霍寂眼底眸色微暈,他繼續得寸進尺,又小心的拉起了她受傷的手,邊揉捏着她的手指邊問:“最近手可還疼?”
傷到了骨頭,她那隻手一直垂着不動,擡不起來。
霍寂不敢把她手拉起來,他有些粗糙的手指摩挲着她軟嫩的手心。
南卿反應過來了,她迅速抽走自己的手。
霍寂順勢鬆開了,但是南卿自己甩的力度太大,還是扯疼了一下手臂。
“唔……”她疼到悶哼了一下。
霍寂眸色瞬間變了,手指握成拳然後緩慢的移到了身後揹着,他詢問:“很疼?別動,我不拉你手了。”
南卿捧着自己受傷的手不敢動,然後擡頭瞪他:“皇叔,你不碰我手就不會痛,都怪你。”
她生氣了,瞪人說話的樣子挺兇的。
霍寂喜歡她這雙眼睛盯着自己看,討厭她不看他。
“嗯,怪我。”
“我已經及笄了,你不能拉我的手。

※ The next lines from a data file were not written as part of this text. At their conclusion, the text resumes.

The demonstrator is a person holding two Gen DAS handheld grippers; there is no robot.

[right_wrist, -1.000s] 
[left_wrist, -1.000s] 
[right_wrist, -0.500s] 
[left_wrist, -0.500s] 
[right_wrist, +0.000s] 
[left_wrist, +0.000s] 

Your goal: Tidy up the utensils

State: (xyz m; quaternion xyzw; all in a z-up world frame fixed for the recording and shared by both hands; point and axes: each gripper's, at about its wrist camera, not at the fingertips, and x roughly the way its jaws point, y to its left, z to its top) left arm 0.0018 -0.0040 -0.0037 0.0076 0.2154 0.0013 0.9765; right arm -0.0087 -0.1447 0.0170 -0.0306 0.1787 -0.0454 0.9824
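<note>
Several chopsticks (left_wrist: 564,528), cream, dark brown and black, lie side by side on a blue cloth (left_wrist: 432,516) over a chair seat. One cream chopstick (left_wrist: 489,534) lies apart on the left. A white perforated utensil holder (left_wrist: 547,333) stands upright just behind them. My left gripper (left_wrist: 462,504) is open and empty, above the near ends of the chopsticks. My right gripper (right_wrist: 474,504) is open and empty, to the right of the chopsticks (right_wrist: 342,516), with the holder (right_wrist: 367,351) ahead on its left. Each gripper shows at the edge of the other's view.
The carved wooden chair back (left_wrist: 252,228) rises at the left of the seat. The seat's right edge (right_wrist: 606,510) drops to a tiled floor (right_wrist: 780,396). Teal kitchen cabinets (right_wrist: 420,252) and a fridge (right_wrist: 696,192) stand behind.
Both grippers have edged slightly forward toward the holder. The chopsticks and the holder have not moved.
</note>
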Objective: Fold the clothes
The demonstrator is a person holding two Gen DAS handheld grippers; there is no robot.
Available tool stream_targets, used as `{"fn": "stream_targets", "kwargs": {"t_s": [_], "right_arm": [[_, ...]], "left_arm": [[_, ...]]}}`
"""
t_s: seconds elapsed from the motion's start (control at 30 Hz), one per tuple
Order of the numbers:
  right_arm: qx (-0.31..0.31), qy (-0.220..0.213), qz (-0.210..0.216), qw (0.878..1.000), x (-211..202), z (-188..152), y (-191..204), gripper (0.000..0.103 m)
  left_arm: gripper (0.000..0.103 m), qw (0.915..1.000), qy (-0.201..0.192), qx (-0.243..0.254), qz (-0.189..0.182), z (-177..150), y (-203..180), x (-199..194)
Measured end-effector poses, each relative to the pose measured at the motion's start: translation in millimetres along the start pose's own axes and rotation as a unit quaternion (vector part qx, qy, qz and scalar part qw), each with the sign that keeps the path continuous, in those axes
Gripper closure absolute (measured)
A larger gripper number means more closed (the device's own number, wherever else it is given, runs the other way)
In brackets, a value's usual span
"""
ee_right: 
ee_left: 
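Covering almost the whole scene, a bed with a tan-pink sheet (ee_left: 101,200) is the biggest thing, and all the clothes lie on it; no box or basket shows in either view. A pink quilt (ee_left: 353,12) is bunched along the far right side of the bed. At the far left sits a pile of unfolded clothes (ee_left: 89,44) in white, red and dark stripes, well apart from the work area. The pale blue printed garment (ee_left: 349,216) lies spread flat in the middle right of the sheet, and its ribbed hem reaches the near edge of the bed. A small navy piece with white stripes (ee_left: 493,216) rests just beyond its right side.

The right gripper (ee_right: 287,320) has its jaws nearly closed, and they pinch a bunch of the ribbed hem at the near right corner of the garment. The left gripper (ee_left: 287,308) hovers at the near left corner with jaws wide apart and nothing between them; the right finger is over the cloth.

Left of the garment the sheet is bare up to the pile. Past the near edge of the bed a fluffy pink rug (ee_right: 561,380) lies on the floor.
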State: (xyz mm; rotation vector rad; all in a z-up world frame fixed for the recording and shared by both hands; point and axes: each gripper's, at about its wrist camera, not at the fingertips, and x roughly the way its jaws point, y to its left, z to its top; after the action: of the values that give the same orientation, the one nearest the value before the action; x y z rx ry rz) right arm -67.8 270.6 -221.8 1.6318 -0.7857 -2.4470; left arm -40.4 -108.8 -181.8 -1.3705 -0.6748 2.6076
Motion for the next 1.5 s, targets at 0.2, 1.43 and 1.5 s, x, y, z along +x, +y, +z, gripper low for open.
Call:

”南卿提醒他。
身後兩個宮女大氣都不敢出,她們腦子亂哄哄,這霍王怎麼能摸六公主的手呢……
雖然是長輩,但是這也太過親近了。
霍寂神情微深的看着南卿,他剛剛好像在她臉上看見了一絲其他東西,但是太快了,他沒有抓住。
“是皇叔錯了。”
“以後別拉我手了。”
“好。”
南卿以爲他會走了,結果霍寂還站在她身邊。
南卿看對面荷花開的花朵靠岸邊比較近,於是帶着兩個宮女去對面賞花。
結果霍寂居然跟上來了。
有點厚顏無恥了。
太陽照射在二人身上,兩人的影子倒映在白雪上,南卿看着那兩個重疊的影子,霍寂一直緊跟着她。
南卿停下腳步,回頭這樣說他。
結果霍寂開口道:“公主的手涼,你回去取個手爐來。”
霍寂說話很有威嚴,小宮女聽了就直接照做了,她匆匆回去取手爐了。
霍寂又對另一個宮女說:“去拿些魚食過來。”
那人也就去了。
頓時整個池邊就剩下他們二人。
南卿感覺到了危險,提起裙襬快步就要走,結果身後一道氣息壓迫,下一秒一雙有力的胳膊就抱住了她腰腹,後背和炙熱和重量貼上,霍寂的聲音在頭頂響起:“卿兒,你跑什麼?別跑,小心掉進池子裏。”